### WHAT IS BEING ASKED
Find the number of lines in these records where the word "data" appears. Reply with that number and nothing more.

——

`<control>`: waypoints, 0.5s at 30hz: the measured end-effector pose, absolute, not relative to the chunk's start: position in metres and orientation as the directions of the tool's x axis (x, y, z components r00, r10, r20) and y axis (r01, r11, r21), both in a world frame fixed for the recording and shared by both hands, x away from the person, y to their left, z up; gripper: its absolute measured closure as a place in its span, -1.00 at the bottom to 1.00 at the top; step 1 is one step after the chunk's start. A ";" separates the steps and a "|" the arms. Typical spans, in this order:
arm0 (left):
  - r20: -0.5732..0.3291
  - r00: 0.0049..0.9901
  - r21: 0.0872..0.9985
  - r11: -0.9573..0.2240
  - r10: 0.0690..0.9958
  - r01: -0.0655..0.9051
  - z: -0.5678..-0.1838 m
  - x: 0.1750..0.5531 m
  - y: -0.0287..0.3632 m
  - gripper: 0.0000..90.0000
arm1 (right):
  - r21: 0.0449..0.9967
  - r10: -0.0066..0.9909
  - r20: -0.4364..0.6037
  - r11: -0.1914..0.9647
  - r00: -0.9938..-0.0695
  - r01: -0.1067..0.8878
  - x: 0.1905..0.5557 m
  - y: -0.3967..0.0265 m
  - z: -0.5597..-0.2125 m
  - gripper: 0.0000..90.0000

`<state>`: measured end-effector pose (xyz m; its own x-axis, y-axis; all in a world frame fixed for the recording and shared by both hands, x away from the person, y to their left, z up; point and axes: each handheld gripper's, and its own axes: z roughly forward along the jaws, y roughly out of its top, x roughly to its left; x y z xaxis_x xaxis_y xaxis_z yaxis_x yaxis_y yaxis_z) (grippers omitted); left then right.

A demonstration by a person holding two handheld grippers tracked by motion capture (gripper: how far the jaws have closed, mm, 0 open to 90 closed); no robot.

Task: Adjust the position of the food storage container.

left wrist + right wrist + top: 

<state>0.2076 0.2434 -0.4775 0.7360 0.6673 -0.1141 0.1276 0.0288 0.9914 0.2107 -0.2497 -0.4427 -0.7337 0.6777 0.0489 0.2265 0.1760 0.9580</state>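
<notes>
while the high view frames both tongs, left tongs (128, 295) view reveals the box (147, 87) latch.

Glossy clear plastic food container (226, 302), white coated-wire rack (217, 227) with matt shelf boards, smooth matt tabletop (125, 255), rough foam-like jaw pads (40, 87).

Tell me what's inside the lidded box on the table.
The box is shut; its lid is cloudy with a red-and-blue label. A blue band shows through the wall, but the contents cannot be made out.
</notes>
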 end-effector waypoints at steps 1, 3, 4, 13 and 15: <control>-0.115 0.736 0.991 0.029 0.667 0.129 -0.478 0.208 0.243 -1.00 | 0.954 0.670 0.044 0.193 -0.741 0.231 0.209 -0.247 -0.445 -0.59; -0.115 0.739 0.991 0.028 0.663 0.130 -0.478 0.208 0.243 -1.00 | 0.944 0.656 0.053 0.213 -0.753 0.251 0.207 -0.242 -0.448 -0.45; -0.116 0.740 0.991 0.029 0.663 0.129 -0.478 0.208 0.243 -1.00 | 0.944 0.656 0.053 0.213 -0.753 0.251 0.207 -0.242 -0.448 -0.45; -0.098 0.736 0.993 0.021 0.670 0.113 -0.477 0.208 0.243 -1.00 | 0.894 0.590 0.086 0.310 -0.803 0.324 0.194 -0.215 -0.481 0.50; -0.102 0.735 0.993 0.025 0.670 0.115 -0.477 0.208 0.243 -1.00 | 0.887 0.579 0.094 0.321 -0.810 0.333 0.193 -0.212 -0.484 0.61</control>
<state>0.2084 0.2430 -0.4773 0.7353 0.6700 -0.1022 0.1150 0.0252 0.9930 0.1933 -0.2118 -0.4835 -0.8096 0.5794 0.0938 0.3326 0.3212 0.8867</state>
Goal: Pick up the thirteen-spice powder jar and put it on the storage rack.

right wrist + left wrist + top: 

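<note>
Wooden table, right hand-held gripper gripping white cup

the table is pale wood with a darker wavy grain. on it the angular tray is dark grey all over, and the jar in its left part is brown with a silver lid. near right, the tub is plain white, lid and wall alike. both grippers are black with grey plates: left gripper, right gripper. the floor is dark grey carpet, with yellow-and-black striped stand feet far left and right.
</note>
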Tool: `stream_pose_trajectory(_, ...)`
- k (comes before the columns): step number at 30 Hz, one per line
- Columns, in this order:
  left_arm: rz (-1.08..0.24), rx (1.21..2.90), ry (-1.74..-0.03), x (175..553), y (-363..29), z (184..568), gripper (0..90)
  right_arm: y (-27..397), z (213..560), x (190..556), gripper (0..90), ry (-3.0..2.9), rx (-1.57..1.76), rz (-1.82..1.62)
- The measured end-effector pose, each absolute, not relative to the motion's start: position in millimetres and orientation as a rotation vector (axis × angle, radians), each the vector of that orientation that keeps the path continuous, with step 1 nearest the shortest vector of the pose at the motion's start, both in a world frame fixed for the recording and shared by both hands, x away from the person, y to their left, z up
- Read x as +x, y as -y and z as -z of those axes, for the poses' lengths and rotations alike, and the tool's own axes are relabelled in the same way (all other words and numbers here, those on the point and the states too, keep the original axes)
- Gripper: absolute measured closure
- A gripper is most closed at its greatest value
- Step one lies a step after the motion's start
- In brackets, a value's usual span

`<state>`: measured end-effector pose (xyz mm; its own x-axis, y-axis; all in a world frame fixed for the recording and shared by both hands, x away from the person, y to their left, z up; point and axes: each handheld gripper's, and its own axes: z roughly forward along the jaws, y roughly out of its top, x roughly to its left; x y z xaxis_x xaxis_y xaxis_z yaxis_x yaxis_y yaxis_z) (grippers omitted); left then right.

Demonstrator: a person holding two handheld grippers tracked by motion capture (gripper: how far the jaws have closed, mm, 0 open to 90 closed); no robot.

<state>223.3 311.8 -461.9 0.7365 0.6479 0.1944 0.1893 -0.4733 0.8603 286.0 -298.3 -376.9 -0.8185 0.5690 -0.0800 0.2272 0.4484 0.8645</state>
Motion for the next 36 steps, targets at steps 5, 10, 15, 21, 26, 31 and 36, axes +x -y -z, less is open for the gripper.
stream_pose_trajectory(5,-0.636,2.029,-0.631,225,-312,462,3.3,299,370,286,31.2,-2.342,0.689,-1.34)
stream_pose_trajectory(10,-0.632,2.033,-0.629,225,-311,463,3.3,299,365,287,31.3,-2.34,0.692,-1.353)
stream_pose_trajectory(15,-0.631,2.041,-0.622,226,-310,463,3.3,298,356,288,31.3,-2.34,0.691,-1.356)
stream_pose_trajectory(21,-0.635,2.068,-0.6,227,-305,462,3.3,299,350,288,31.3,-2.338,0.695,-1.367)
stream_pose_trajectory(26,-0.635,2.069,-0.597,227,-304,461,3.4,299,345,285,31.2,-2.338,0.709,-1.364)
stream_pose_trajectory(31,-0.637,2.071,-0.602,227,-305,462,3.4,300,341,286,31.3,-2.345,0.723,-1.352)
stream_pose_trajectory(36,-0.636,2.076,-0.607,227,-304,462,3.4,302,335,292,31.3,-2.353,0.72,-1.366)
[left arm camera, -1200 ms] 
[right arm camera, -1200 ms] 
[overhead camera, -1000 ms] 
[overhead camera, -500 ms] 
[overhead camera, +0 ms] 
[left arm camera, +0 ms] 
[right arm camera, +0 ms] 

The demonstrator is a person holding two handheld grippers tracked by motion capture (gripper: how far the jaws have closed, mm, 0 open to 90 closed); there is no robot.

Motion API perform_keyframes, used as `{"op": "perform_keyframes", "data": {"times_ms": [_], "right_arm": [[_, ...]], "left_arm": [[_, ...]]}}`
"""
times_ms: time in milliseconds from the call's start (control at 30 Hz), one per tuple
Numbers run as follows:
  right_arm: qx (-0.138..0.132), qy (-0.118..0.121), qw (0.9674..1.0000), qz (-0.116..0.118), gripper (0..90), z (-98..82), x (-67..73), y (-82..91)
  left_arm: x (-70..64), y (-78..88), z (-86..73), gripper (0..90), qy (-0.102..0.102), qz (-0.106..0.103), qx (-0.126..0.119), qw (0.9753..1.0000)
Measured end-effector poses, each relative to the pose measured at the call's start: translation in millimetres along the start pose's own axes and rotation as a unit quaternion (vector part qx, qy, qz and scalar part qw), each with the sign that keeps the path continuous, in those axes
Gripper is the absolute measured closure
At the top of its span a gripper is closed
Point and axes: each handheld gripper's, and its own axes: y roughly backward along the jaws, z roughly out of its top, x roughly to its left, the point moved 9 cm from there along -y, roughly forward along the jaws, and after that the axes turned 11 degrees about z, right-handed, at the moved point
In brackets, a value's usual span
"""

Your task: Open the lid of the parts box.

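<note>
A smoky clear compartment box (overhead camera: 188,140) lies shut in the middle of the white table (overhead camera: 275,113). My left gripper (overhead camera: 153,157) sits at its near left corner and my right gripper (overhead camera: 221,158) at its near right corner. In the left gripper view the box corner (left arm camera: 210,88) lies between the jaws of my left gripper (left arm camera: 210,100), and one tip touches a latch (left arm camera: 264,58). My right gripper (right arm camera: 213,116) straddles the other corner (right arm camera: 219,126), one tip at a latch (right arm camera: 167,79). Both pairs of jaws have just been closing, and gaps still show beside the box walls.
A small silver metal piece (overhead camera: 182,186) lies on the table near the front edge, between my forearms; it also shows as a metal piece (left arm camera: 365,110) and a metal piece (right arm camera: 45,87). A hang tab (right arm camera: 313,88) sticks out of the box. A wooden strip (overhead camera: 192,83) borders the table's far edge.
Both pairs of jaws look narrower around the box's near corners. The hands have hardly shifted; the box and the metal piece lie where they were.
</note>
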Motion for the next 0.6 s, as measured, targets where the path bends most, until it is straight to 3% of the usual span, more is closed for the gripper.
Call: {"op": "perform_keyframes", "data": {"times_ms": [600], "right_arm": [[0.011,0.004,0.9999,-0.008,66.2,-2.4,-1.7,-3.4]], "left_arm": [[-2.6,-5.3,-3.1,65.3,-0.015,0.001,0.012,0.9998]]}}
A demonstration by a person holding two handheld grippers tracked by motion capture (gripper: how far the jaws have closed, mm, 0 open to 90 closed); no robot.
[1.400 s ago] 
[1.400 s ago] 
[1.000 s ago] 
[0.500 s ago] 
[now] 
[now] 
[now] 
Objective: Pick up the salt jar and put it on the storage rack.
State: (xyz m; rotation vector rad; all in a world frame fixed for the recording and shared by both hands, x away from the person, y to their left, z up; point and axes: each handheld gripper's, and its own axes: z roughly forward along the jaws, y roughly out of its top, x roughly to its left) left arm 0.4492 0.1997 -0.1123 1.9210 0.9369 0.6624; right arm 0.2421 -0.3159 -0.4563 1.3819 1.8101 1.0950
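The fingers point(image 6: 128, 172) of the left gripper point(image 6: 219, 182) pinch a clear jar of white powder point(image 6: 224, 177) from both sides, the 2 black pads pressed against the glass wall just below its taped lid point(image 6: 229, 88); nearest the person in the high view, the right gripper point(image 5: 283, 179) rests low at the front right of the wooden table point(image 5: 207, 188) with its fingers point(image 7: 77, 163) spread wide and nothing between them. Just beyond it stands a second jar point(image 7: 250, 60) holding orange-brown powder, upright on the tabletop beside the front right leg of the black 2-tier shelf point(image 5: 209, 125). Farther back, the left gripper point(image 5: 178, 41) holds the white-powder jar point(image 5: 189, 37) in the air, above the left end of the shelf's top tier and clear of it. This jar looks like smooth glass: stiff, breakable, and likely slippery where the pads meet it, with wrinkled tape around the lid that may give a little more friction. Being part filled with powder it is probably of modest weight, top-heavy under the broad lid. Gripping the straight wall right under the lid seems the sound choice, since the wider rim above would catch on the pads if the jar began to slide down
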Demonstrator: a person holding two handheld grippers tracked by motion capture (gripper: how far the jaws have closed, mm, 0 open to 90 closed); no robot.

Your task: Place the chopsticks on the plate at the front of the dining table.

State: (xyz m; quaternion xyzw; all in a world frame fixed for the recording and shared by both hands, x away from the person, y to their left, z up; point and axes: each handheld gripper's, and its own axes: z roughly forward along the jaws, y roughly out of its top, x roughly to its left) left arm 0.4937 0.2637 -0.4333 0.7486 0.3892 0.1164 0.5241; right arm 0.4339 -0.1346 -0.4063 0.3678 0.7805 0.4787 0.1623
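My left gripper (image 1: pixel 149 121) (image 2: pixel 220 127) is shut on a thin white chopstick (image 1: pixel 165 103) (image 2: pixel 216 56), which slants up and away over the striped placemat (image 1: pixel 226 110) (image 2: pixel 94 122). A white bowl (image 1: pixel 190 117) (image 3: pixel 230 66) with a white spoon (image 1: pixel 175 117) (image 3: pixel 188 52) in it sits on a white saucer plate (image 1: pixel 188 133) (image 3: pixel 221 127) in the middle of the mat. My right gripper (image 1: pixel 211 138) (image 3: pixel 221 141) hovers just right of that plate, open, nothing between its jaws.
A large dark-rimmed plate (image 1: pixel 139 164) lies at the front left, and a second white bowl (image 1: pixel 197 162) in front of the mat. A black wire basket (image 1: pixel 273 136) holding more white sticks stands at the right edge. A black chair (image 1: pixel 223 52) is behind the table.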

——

### RESPONSE AREA
2